--- TASK OBJECTIVE ---
Below are some records. Count the lines with "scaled" in them and give nothing but the total.

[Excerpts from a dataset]
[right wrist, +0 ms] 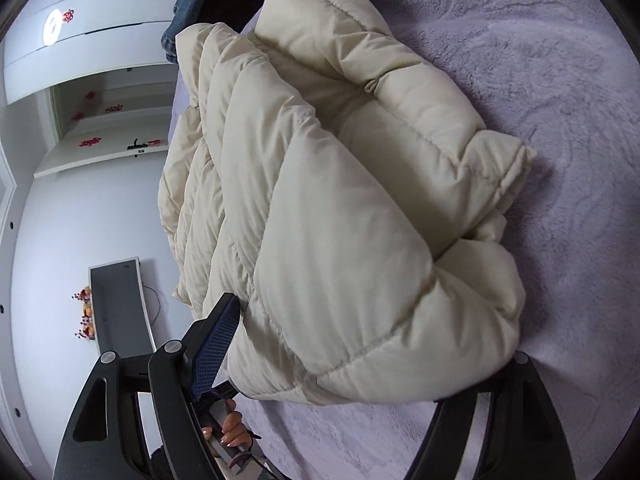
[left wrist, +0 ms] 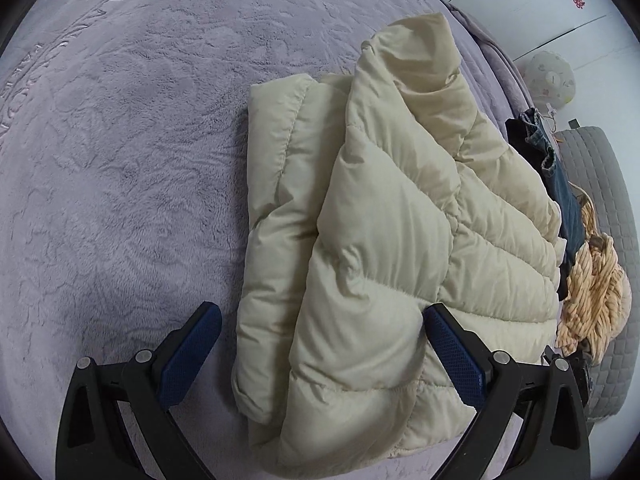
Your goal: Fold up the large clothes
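Already the jacket (left wrist: 392,240) lies folded into a thick bundle on the bed (left wrist: 120,160), straddled loosely by the spread left claw (left wrist: 320,332) and right claw (right wrist: 372,344); only tidying seems left.

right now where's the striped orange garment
In the left wrist view the striped orange garment lies at the far right, beside the cream puffer jacket, just below the dark jeans.
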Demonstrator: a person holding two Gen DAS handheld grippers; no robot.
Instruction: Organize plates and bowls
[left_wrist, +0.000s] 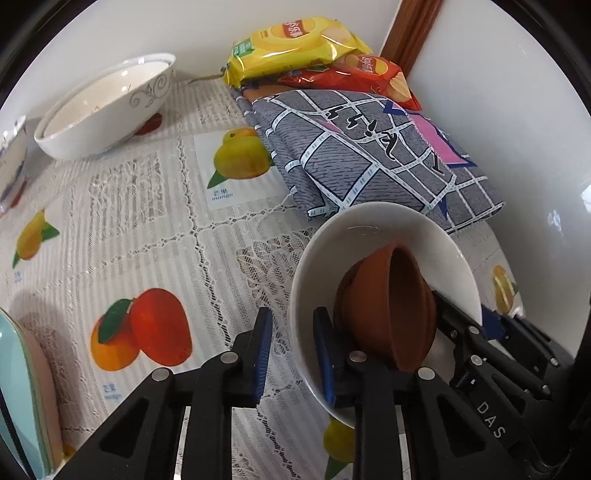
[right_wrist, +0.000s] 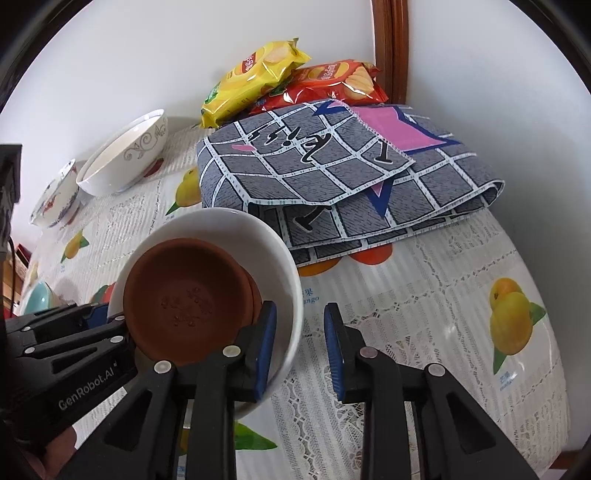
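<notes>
Bowls crowd a corner table spread with a lace, fruit-print cover. At centre, a white bowl sits on the cover with brown clay saucers stacked inside it, tilted up against its wall rather than lying flat.

Both tools meet at this bowl from opposite sides. The left gripper has its jaws apart and straddles the white bowl's rim: one blue-padded finger stands outside the wall, the other inside, next to the saucers. The pads do not look pressed on the rim. The right gripper does the same on the far side, jaws apart, one finger inside the bowl just beside the saucers, the other outside over the cover. In each wrist view the other tool shows at the frame edge, reaching in toward the saucers; whether it touches them cannot be told.

Behind the white bowl lies a folded grey cloth with a white grid, near but apart from the rim. Two chip bags, yellow bag on red bag, rest at the wall beyond the cloth.

Along the back wall, well apart, a large patterned bowl leans on its side, with a small painted bowl just beside it. A teal dish shows at the left wrist view's lower edge.
</notes>
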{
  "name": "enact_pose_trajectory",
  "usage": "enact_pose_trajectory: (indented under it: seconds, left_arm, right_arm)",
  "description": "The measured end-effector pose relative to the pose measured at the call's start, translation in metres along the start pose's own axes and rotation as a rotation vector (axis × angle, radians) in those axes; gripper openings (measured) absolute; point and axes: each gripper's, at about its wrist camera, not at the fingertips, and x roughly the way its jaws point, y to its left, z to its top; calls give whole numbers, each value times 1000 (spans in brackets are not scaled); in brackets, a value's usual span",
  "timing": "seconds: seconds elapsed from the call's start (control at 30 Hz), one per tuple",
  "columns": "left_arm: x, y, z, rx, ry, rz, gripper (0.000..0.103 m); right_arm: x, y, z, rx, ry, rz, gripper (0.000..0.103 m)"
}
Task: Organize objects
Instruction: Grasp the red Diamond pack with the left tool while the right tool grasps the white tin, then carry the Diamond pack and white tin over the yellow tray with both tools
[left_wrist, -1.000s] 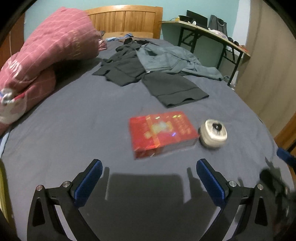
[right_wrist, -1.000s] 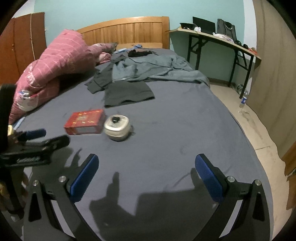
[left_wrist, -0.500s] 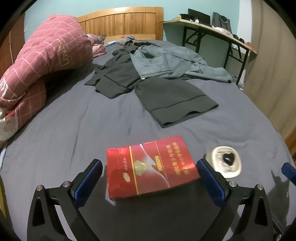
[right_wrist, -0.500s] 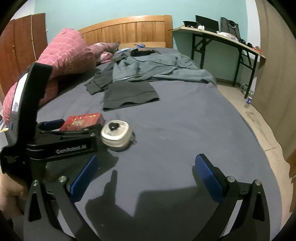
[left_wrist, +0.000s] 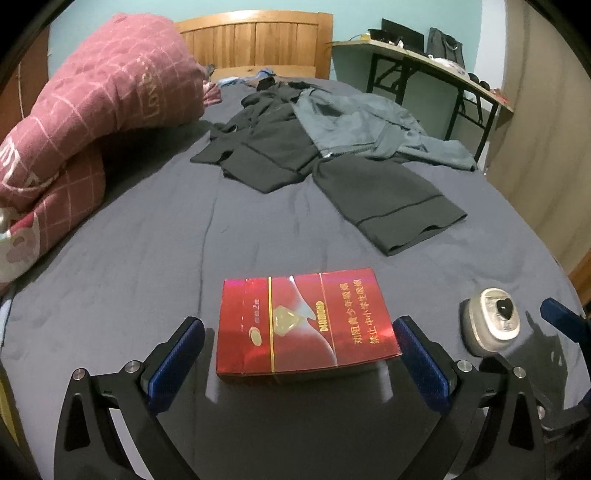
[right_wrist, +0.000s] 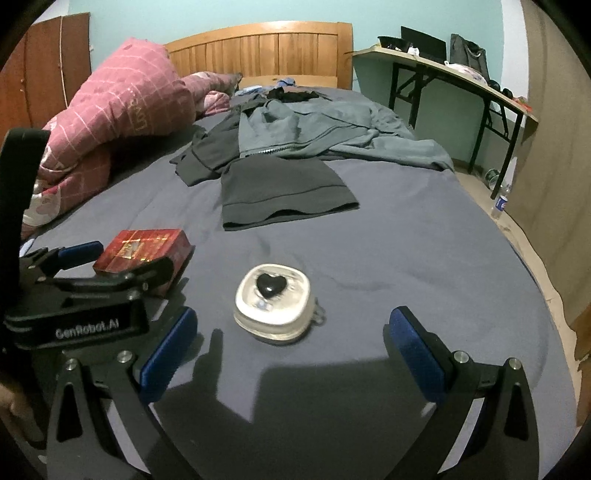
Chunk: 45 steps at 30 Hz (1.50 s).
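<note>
Nothing was sorted yet: the left gripper (left_wrist: 297, 349) straddled the red box (left_wrist: 304, 325) on the bed (left_wrist: 147, 240), jaws spread; the right gripper (right_wrist: 291, 332) gaped before the clear case (right_wrist: 274, 302).

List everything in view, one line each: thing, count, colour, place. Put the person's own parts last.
box: 1, red, near edge of bed, between the left claw's fingers
case: 1, clear with a black heart on top, on bed right of box
bed: 1, dark grey sheet, wooden headboard, fills the view
quilt: 1, pink checked, heaped on bed's left side
clothes: several, black and grey, spread mid-bed
desk: 1, light top, black legs, right of bed
bottle: 1, blue label, floor by desk
wardrobe: 1, brown, far left
left claw: 1, black, blue pads, open around box
right claw: 1, black, blue pads, open, just short of case
hand: 1, left edge of the right view
</note>
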Motion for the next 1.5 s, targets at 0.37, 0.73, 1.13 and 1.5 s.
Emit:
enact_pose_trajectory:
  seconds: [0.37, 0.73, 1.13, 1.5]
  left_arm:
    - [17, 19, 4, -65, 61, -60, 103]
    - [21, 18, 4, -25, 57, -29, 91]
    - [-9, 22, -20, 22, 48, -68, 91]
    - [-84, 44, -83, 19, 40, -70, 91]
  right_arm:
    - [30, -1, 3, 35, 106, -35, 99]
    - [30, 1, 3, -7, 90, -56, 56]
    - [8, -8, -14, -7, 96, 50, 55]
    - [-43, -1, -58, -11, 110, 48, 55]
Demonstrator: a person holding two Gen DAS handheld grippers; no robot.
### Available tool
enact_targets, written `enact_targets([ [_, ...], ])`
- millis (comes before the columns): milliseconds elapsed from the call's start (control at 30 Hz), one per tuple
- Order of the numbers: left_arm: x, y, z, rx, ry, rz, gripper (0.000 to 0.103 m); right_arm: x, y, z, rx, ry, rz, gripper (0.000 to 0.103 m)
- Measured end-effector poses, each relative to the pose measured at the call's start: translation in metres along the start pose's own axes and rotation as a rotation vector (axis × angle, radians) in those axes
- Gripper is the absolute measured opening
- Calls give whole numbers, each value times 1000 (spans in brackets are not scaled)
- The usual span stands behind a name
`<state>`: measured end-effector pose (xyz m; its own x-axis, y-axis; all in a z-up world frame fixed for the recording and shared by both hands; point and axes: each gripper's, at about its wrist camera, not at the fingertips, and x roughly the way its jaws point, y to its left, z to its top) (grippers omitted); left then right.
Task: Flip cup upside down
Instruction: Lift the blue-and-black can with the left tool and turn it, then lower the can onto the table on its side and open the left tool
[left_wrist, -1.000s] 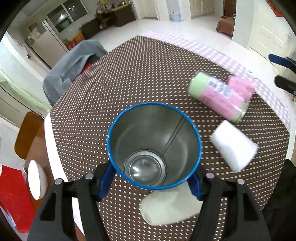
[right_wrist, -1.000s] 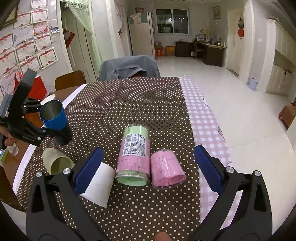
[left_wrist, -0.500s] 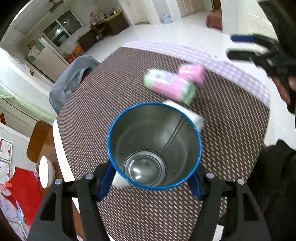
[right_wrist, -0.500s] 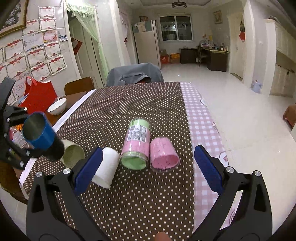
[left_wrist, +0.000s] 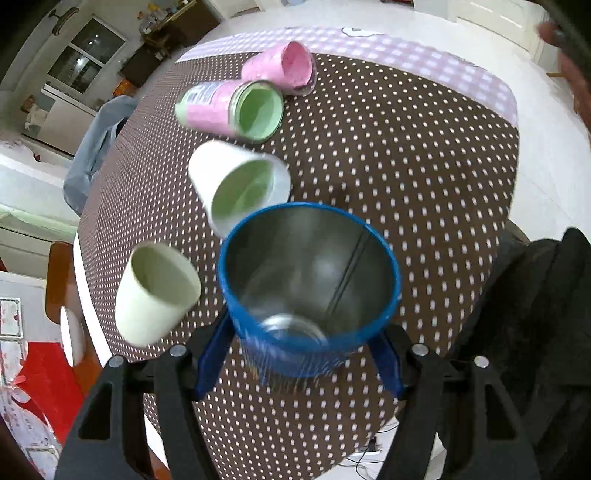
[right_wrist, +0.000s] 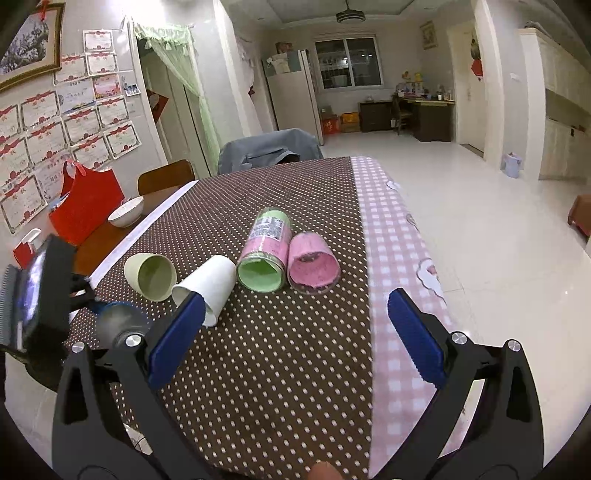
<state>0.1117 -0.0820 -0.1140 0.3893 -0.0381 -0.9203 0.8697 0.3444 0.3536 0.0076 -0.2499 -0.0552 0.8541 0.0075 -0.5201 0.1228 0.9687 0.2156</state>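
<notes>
**Blue steel cup mid-turn, flip not yet finished**

Clamped between the blue pads of the left gripper, low and centre in the left wrist view: the blue cup, gripped near its base, mouth tipped forward toward the polka-dot tablecloth. Held above the cloth, not resting on it, judging by the blurred dots passing beneath. Seen again at lower left of the right wrist view, base end facing the lens, near the table's left edge.

Progress, judged from the tilt: lifted and partly rotated, perhaps halfway; rim not yet facing straight down. Left to do: completing the turn, lowering the rim flat onto the cloth, releasing. Bare cloth to the right of the cup appears the likeliest landing spot.

Appearance of the cup: bright blue outside with a blue rim, bare polished metal inside, a vertical seam line down the inner wall, shiny round bottom. Empty. Outer wall smeared by motion blur.

Right gripper spread wide at the bottom of its own view, holding nothing, hanging over the table's near end.

Also on the cloth, all lying on their sides: a pale green cup, a white cup, a pink-and-green labelled jar and a pink cup touching it.
</notes>
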Motion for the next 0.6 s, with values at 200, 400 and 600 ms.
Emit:
enact_targets([
  [200, 20, -17, 33, 32, 16, 1, 70, -4, -20, 1, 39, -19, -27, 97],
  [400, 9, -26, 39, -6, -75, 26, 85, 1, -26, 0, 47, -3, -25, 97],
  [600, -18, -12, 16, -182, -221, 81, 91, 9, -14, -1, 19, 18, 5, 97],
])
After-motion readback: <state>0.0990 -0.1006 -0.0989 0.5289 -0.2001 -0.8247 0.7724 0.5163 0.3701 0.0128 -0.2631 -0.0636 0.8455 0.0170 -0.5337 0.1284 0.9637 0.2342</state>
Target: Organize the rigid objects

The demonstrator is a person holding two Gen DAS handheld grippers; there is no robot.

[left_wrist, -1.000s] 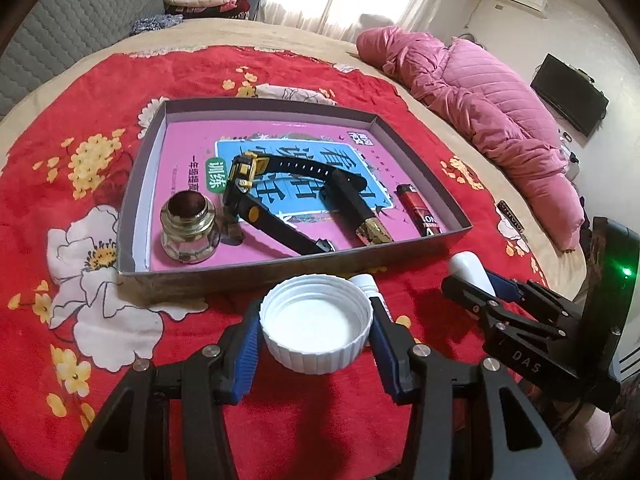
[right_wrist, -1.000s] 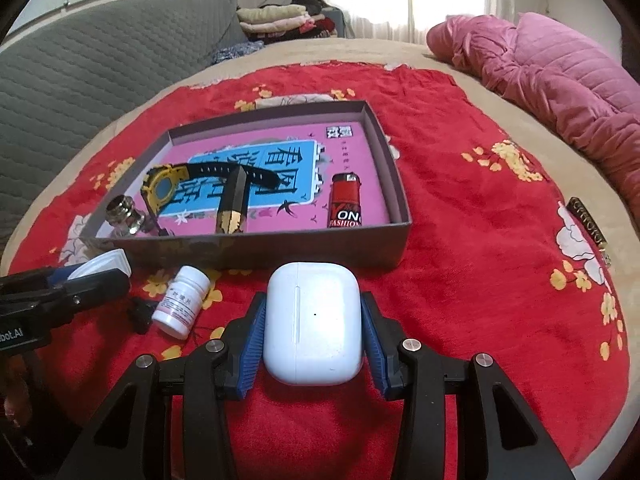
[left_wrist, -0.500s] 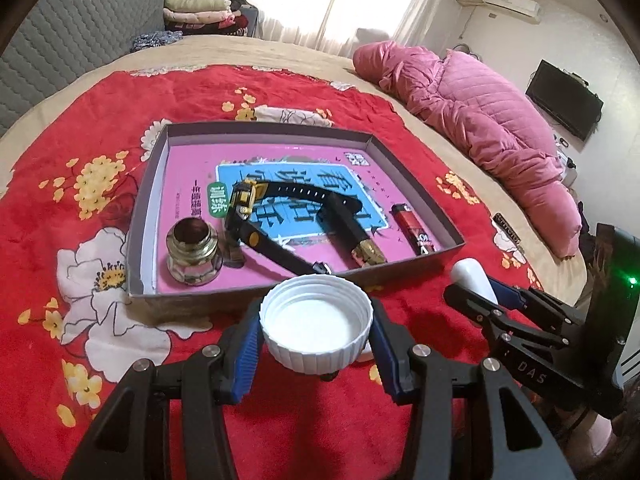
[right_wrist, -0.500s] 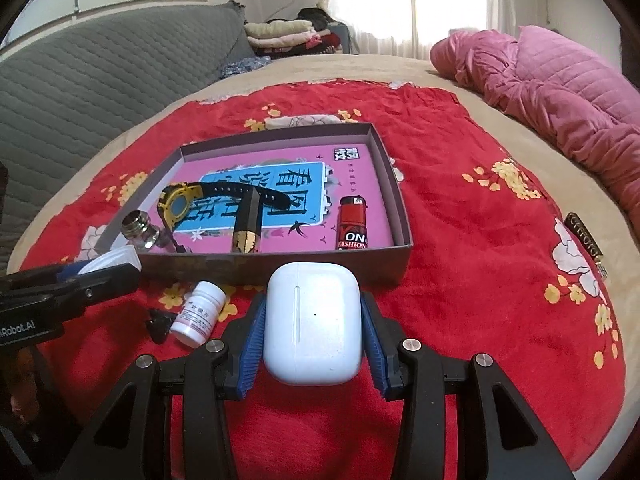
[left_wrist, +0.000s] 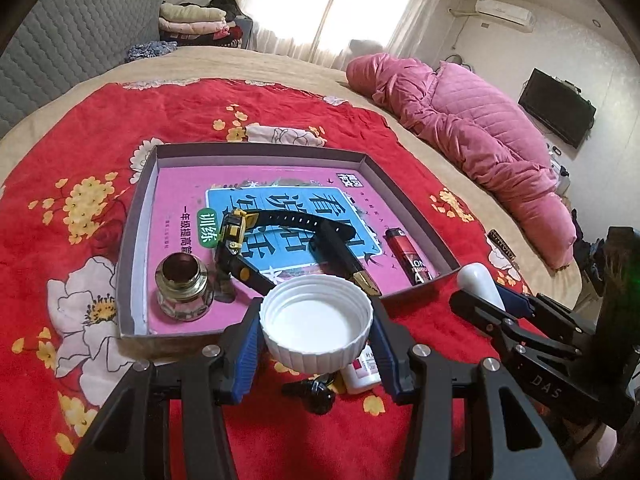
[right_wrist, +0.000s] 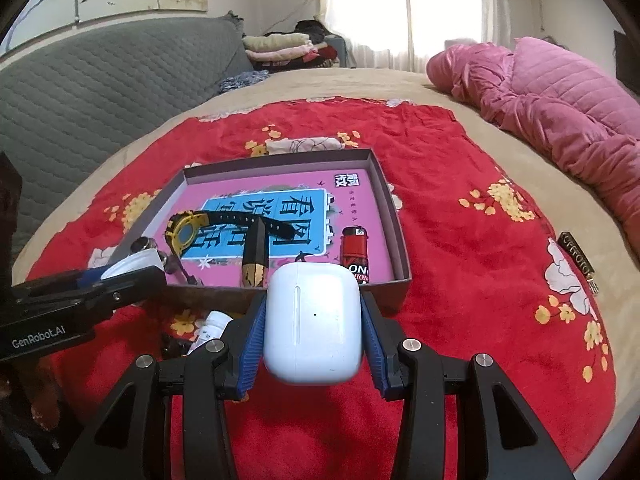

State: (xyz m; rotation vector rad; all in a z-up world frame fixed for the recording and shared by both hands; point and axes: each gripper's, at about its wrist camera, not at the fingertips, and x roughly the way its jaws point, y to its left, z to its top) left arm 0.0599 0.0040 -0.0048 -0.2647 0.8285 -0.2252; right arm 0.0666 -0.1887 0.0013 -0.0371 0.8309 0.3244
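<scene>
Now we are mid-carry, both loads lifted and the drop into the shallow cardboard box [left_wrist: 136, 216] not yet made. Furthest left in that box stands a small glass jar [left_wrist: 182, 287], then a yellow-and-black wristwatch [left_wrist: 240, 236], a black-and-gold pen [left_wrist: 344, 256] and, at the right wall, a red lighter [left_wrist: 408, 256]. Our left gripper [left_wrist: 316, 328] has its jaws clamped on a white ribbed screw cap [left_wrist: 316, 322], open side up, held over the box's near wall. Beneath it on the red floral blanket [left_wrist: 280, 108] lie a small white pill bottle [left_wrist: 362, 372] and a dark little object we cannot identify. To the right, our right gripper [right_wrist: 314, 322] has its jaws closed on a white earbuds case [right_wrist: 314, 320], also just short of the near wall. We judge the next move calls for carrying each load forward past that wall to bare pink floor, clear of watch and pen, lowering, then releasing.
</scene>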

--- RESPONSE TO THE EXERCISE ---
2